SULLIVAN CITY, TEXAS (ValleyCentral) — In mid-September, when the Hidalgo County Sheriff’s Office raided a game room called Fireball City, investigators arrested everyone.
They arrested the supervisor. They arrested the silver exchange clerks. They even arrested the man behind the snack bar.
The people who own Fireball City, however, apparently slipped away. More than a week after the raid, they haven’t been arrested or charged with any crime.
“They’re still working on it,” said Hidalgo County Sheriff J.E. “Eddie” Guerra. “We have not identified them yet.”
On paper, though, the people behind Fireball City aren’t hard to find.
Jesus Alberto Garcia Jr., 38, of Palmview and Jose Guadalupe Flores, 48, of Rio Grande City submitted a game room application for Fireball City in May, according to documents released under the Texas Public Information Act.
Fireball City planned to offer customers the opportunity to play slot machine-style games with names like Wheel of Coins, Life of Luxury and 5 Treasures, according to the application, which is dated May 4.
Gambling is illegal in Texas, but state law includes an exception for games that reward players “exclusively with noncash merchandise prizes, toys, or novelties, or a representation of value redeemable for those items, that have a wholesale value available from a single play of the game or device of not more than 10 times the amount charged to play the game or device once or $5, whichever is less.”
Rene Guerra, who served as Hidalgo County district attorney from 1982 to 2014, said he’d never seen a game room that followed the law.
“There’s no legal game rooms,” Rene Guerra said, adding that nobody would play a slot machine if they couldn’t actually win anything.
Some game rooms simply ignore the law and pay winners in cash. Others reward players with silver-colored pellets. Players take the pellets to nearby boutiques or silver exchanges, which swap the pellets for cash.
The boutiques and silver exchanges are frequently located in tiny sheds within walking distance of the game rooms.
Concerns about illegal gambling haven’t stopped many small towns, including Sullivan City, from issuing permits to game rooms.
Sullivan City started accepting game room applications in May.
On the application for Fireball City, which Garcia signed under the penalty of perjury, Garcia and Flores are listed as the owners and operators of Fireball City.
“Just because they applied for the permit doesn’t necessarily mean they’re the owners and operators,” Eddie Guerra said, adding that the Sheriff’s Office investigation remains ongoing.
According to the application, Garcia and Flores planned to operate Fireball City through a corporation called AGFJ Amusement LLC. CBS 4 News couldn’t find any corporation named AGFJ Amusement LLC in Texas.
Garcia and Flores did create a corporation named AGJF Management LLC in April, according to documents filed with the Texas Secretary of State’s Office. AGJF Management LLC also filed paperwork to operate under the name Fireball City Amusement.

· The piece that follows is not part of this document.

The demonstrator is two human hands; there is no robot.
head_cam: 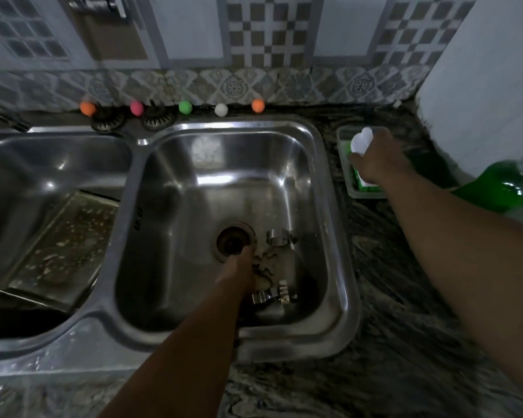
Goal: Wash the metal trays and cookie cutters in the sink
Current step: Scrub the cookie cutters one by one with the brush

The Sheriff’s Office raided Fireball City on Sept. 13 after conducting at least one undercover operation.
During the operation, investigators received cash payouts of $5 or more, which is illegal under Texas law, according to affidavits filed in the case. The affidavits don’t contain any details about how many undercover operations the Sheriff’s Office conducted before the raid or how much cash Fireball City paid out.
Investigators charged nine people with gambling promotion, a Class A misdemeanor; keeping a gambling place, a Class A misdemeanor; possession of a gambling device, equipment or paraphernalia, a Class A misdemeanor; and engaging in organized criminal activity, a state jail felony.
Fireball City shut down after the raid.
Garcia didn’t respond to requests for comment at the phone number and email address listed on the application.
The application didn’t include contact information for Flores. Attempts to reach him for comment were unsuccessful.